It would be impossible for her to disappoint me, as I very much do not want her to do a good job anyway.
“I’m sure I won’t,” I say.
She settles down at a desk near the mouse, and I return to work. I find her presence not entirely unpleasant. She has a quiet, kind energy about her. She is clearly the studious type.
For the next hour, the lab is less lonely than usual. I never noticed that it was lonely before. That’s interesting. I like my privacy and my space. Usually people feel like an intrusion. She doesn’t.
I glance over from time to time and see her immersed in the work. She’s really interested in it, and she’s asked no questions because she’s too busy reading and making notes. I decide to do a little stroll-by, like a teacher to see what she’s written, but much like a nervous student, she hides the paper behind her arm.
I smile to myself, then put two fingers on my notes and pull them down enough that she has to look at me.
“Enjoying the material?”
“This is fascinating,” she says. “I never thought I’d get to use my bio-med classes. I didn’t do enough of them to qualify, but I think I understand what I’m looking at, and it’s genius!”
That is a very gratifying response. In this industry, people are called geniuses all the time. But something in the truly genuine way she uses the word softens me toward her a little more.
Dammit. Veronica knew precisely what she was doing when she picked this girl for me. I am attracted, and that is a dangerous thing given what I am up to here. I cannot afford distractions.
But she’s not supposed to be a distraction. She’s supposed to be a vessel. You see, what Veronica knows, and what I am not supposed to have been doing, is experimenting with my own formulas. On myself.
There’s a question as to what would happen if someone taking these products were to impregnate a woman. Would the DNA changes be passed through the sperm? We can sequence them, of course. But you never really know what nature is going to do until she actually does it.
Lydia is looking over my shoulder, I notice.
I lift a querying brow at her.
“What other animals do you have back there?”
“You don’t have access to the research yet to be done, so you don’t need to know that,” I tell her. I don’t want her going back into my more private areas. “This room is fine to look at with supervision, but I don’t want you going any further into the lab, am I clear?”
She nods meekly, and I assume she’s going to do as she is told. So far she has been polite and obedient, as well as pretty.
We break for lunch. I go out to get something from the cafeteria. I think about asking her if she wants to come with me, but Ifigure she is an adult and she is also buried in my notes with apparent intense concentration.
I go and get lunch.
“What do you think of our newest hire?” The question is addressed to me by a sleekly dressed middle-aged woman with amazing hair, perfect makeup, and a streak of steel inside her soul that intimidates and terrifies lesser men.
Veronica does not usually bother with the cafeteria, but today she is lurking, holding a fruit salad I am almost certain she is not going to eat. She needs it as an excuse to speak to me. Interesting, given she could just summon me to her office. But this interaction is supposed to be casual—and I suppose it is, in the way a shark in a shoal of fish is casual.
That is why there’s a small but complete dead zone around her. Everybody avoids Veronica. She has the air of a woman who has complete control and will do what she wants with it. The board loves her. Her management style has turned this faction of the company into an even more profitable endeavor.
My relationship to her is somewhat complicated. I am too personally and financially well-endowed to care about her power, but she does have influence over what can be done here.

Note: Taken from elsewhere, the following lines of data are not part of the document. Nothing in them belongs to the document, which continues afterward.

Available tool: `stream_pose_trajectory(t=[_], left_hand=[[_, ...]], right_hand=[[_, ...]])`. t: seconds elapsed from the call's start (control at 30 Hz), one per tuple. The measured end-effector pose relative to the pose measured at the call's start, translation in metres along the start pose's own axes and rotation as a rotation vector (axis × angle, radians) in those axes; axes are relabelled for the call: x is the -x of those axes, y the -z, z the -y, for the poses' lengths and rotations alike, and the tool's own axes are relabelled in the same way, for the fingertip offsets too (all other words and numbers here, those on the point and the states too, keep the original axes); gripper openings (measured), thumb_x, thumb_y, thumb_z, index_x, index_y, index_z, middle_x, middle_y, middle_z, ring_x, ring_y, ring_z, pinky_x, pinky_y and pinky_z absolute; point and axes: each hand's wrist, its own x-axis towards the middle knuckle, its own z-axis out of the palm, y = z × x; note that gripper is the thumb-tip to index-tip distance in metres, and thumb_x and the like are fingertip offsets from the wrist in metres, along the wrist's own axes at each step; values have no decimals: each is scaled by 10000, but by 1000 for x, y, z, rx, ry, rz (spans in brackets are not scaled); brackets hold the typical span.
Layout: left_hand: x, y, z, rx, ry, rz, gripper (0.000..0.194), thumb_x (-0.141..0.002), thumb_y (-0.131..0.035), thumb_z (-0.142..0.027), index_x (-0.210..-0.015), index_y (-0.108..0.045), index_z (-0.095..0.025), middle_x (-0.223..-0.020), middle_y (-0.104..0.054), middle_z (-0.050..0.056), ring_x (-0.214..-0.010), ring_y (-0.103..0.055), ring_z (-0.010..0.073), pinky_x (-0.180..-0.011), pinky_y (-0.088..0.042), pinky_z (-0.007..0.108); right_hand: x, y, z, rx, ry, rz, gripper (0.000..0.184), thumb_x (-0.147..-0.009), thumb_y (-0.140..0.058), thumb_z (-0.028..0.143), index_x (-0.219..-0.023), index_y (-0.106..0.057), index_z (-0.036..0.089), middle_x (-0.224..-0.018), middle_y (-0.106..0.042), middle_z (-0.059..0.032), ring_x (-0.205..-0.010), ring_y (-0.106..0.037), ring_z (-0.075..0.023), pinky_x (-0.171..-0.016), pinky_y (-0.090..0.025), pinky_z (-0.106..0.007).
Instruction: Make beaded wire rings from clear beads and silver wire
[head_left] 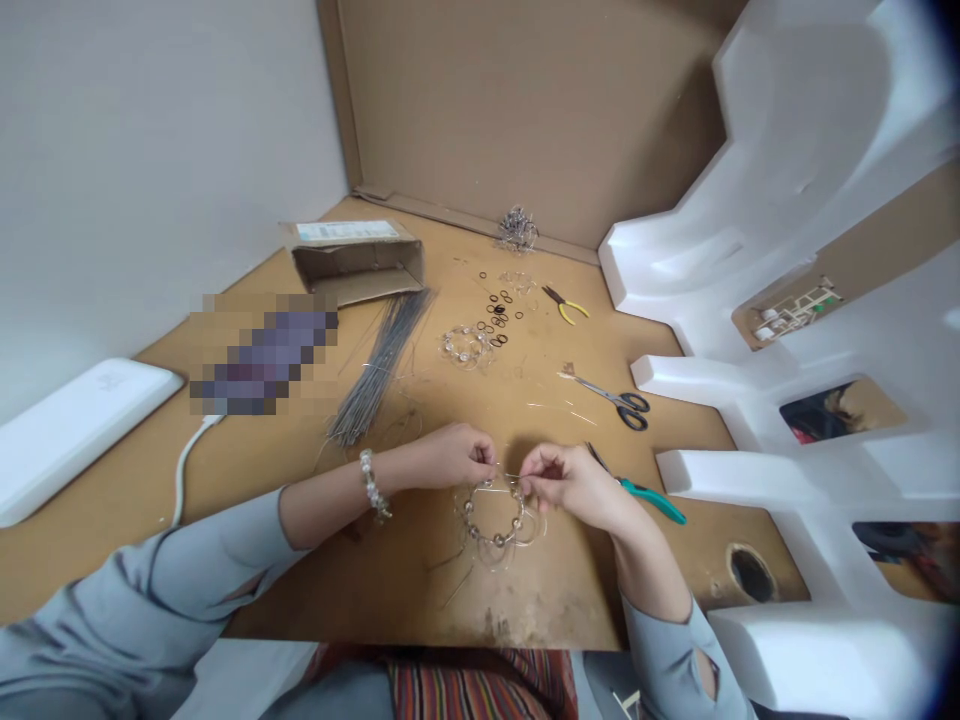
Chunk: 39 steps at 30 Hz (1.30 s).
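Noted nearest, below the edge of the table (555, 610): striped cloth (480, 692). Observed just beyond, at the near middle of the tabletop: a beaded wire ring (499, 541), with finer loops around it (unable to tell whether resting on the surface). Found left hand (466, 455) and right hand (568, 483) near each other but apart, with fingertips of each pinched on wire at the far edge of the ring. Recorded a beaded bracelet (371, 485) on the left wrist. Located a teal-handled tool (654, 498) just right of the right hand, partly hidden by it. Logged farther on: black-handled scissors (628, 405) to the right, a bundle of grey wires (379, 375) to the left, and between them a second beaded ring (466, 345) beside scattered small dark rings (498, 318). Identified farther still: yellow-handled pliers (566, 304) at right, an open cardboard box (360, 268) at left. Listed farthest: a wire tangle (517, 230) near the cardboard panel (525, 100).
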Motion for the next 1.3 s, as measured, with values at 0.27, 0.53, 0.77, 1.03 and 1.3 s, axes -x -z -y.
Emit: stream_pose_trajectory(t=[0.27,0.53,0.77,1.03,1.3], left_hand=[[3,-5,-8,-33,-1,-94,142,-703,-544,-241,-692,-642,-138,-566,-572,-19,-534,-462,93,-491,-316,184],[-7,-15,13,295,-49,-61,173,-690,-581,-195,-838,-632,-122,-746,-657,35,-668,-576,125,-634,-449,224],[-9,-32,15,330,-136,-240,143,-777,-519,-178,-897,-593,-152,-840,-628,44,-784,-589,141,-718,-476,263],[-17,-32,18,512,-174,-356,105,-854,-458,-225,-922,-508,-165,-776,-569,11,-704,-589,110,-693,-497,268],[-14,-22,14,459,-129,-376,137,-872,-441,-293,-826,-465,-166,-666,-549,-23,-558,-523,77,-551,-441,202]], right_hand=[[-3,-14,3,-177,-61,129,168,-767,-578,330,-811,-567,168,-670,-629,13,-500,-576,-71,-453,-403,-172],[-1,-22,-2,-109,-66,-157,293,-753,-595,449,-698,-563,162,-593,-623,2,-484,-590,-94,-492,-450,-202],[8,-32,1,238,35,-379,176,-807,-489,279,-726,-615,187,-546,-628,11,-479,-579,-107,-536,-438,-206],[-9,-25,14,619,164,-512,168,-803,-485,229,-765,-644,191,-637,-668,-23,-548,-585,-120,-569,-395,-202],[-19,-24,3,634,229,-535,180,-831,-464,242,-819,-638,196,-704,-681,-35,-613,-603,-129,-610,-402,-210]])
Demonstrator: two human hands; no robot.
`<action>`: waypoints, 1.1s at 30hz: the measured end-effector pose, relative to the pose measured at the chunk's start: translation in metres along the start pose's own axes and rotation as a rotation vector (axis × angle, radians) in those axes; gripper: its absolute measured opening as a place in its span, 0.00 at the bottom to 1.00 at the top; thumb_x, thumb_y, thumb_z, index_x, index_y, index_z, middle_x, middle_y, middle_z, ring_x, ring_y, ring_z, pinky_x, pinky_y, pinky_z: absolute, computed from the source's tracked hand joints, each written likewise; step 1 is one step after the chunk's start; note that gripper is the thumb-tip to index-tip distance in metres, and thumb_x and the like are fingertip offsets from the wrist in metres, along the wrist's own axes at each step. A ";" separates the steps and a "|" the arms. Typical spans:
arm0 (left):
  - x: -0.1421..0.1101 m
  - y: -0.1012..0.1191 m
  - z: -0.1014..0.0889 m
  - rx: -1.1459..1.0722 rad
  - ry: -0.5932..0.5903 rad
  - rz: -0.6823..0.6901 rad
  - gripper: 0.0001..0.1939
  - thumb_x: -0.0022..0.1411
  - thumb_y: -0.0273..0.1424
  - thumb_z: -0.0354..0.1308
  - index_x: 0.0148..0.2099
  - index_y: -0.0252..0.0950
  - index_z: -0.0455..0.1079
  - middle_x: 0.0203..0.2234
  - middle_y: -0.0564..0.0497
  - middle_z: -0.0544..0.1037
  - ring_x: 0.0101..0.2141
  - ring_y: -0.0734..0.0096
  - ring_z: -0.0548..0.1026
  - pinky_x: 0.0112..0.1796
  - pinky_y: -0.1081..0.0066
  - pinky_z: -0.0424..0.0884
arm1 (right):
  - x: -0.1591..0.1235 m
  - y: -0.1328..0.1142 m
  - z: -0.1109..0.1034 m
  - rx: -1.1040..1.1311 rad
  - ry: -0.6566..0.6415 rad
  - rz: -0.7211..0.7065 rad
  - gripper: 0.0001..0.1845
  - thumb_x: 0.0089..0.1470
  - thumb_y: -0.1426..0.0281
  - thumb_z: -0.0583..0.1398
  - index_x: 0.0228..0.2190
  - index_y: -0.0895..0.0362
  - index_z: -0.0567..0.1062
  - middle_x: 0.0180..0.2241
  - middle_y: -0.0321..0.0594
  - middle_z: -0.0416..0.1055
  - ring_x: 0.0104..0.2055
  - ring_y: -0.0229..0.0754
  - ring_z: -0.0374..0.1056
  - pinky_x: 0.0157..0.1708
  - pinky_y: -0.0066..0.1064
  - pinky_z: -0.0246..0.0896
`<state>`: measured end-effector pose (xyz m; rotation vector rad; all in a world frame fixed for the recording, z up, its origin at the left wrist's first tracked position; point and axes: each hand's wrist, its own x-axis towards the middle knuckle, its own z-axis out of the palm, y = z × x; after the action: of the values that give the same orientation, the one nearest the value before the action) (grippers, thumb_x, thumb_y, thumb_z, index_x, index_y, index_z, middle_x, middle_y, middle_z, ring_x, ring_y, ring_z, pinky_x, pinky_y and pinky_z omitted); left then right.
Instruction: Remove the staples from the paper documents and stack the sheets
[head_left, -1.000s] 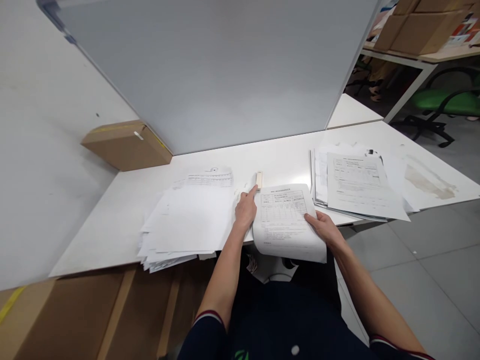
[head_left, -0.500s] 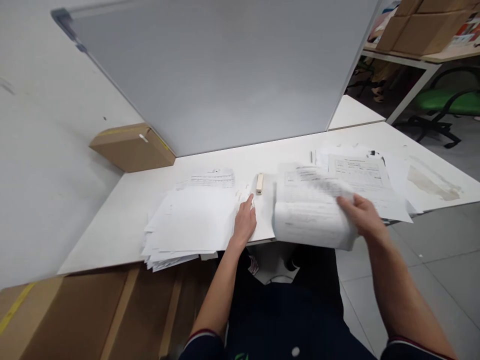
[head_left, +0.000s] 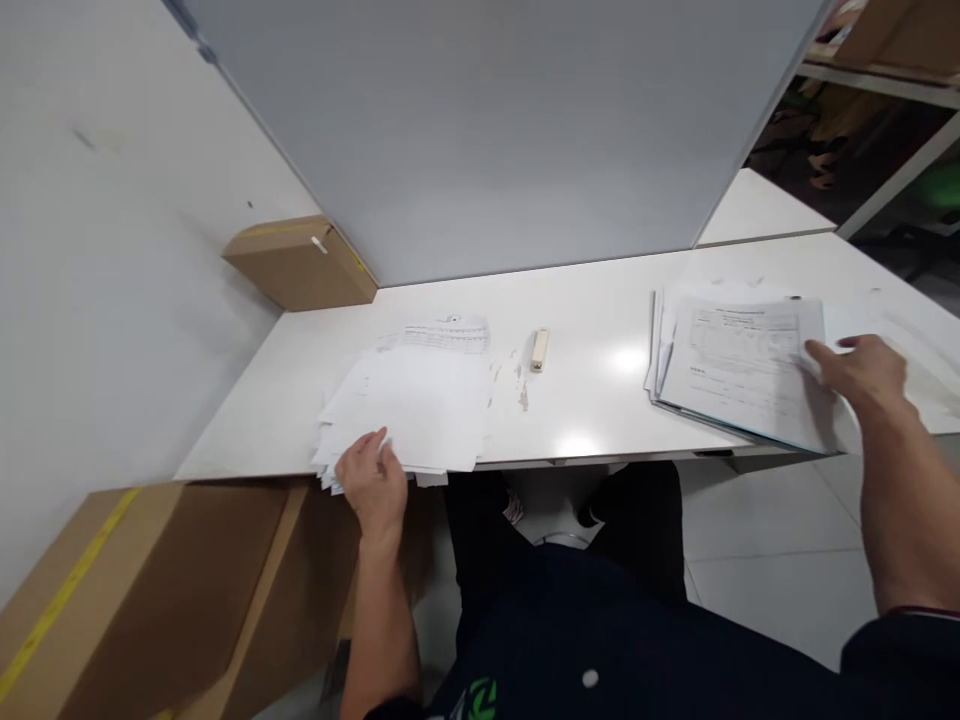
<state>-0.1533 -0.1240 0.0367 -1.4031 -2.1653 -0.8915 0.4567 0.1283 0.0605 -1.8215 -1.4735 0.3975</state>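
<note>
My left hand (head_left: 373,482) is at the front edge of a stack of white paper (head_left: 431,405) on the left of the table. Its fingers are loosely bent and apart, touching or just above the top sheet. On the right, my right hand (head_left: 862,375) pinches the right edge of the printed papers (head_left: 739,370). They lie on the right-hand pile, with a bluish edge showing underneath. Between the two piles lies a small cream stapler (head_left: 539,350), apart from both hands.
A whiteboard (head_left: 510,140) stands along the back of the white table (head_left: 592,300). A cardboard box (head_left: 304,265) sits at the back left against the wall. Larger cardboard boxes (head_left: 142,590) stand below the table's left front edge.
My right hand has carried the papers from the middle onto the right-hand pile. My left hand has moved left from beside the stapler to the left stack. The view has shifted.
</note>
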 end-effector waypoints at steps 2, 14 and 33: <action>0.000 -0.016 -0.009 0.037 0.030 -0.067 0.16 0.61 0.30 0.46 0.47 0.30 0.70 0.41 0.39 0.74 0.46 0.61 0.69 0.50 0.59 0.60 | -0.004 -0.005 0.004 -0.136 0.157 0.054 0.17 0.42 0.54 0.60 0.32 0.51 0.68 0.33 0.52 0.69 0.53 0.69 0.56 0.45 0.62 0.48; -0.014 0.041 -0.014 0.091 -0.523 0.387 0.24 0.54 0.43 0.58 0.53 0.44 0.66 0.53 0.45 0.68 0.58 0.45 0.55 0.55 0.45 0.45 | -0.178 -0.143 0.116 0.101 -0.271 -0.287 0.17 0.53 0.59 0.54 0.39 0.56 0.72 0.34 0.43 0.74 0.28 0.42 0.70 0.31 0.34 0.63; -0.001 0.102 -0.024 -0.692 -0.422 -0.230 0.08 0.57 0.35 0.55 0.31 0.36 0.70 0.29 0.50 0.75 0.33 0.70 0.72 0.37 0.70 0.67 | -0.255 -0.188 0.150 0.763 -0.936 0.176 0.21 0.55 0.53 0.52 0.40 0.57 0.70 0.36 0.44 0.73 0.27 0.39 0.70 0.28 0.32 0.66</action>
<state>-0.0599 -0.1116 0.0826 -1.8001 -2.4849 -1.6787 0.1528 -0.0461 0.0394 -1.1401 -1.3869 1.8000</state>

“Lydia seems like she’s going to be very efficient,” I say.
Veronica smiles. “She’s of good age and good health, and I assume you find her attractive…”
The woman has all the subtlety of a madam. For a moment, this modern café fades away and is replaced mentally with an old Western saloon, and Veronica is not the manager, she’s the lady handling the working girls.
“I’m going to maintain professional boundaries,” I tell Veronica. We both know I am lying. The girl in my lab is the sweetest, most fuckable little treat I have laid eyes on in a while.
“What you do in your personal lives is none of my concern.” Veronica winks, turns on her heel, and stalks out of the cafeteria, dropping the fruit salad in the trash on the way out. The entire room seems to breathe a sigh of relief as she leaves, and conversation picks up a level as the other employees return to their regular interactions. The ice queen has left the room and spring has returned to our little Narnia.
I get my usual, a corned beef sandwich, and I eat it at the table with John Egan and Stewart Black. John runs the security systems, the cameras in particular, and I like him on my side so he doesn’t let anybody know that the ones in my lab don’t work. Stewart is head of provisioning. He can get me anything I want or need, and he does. I also play a useful role in this little ecosystem that exists in plain sight here in the middle of the building in the middle of the day.
People like Veronica think that power is knowing rich people and seeking out contacts in government and the military, but having been born into such a world I am well aware that true power is found in these smaller, quieter places. If people like John and Stewart won’t help you, it doesn’t matter how many big names you know.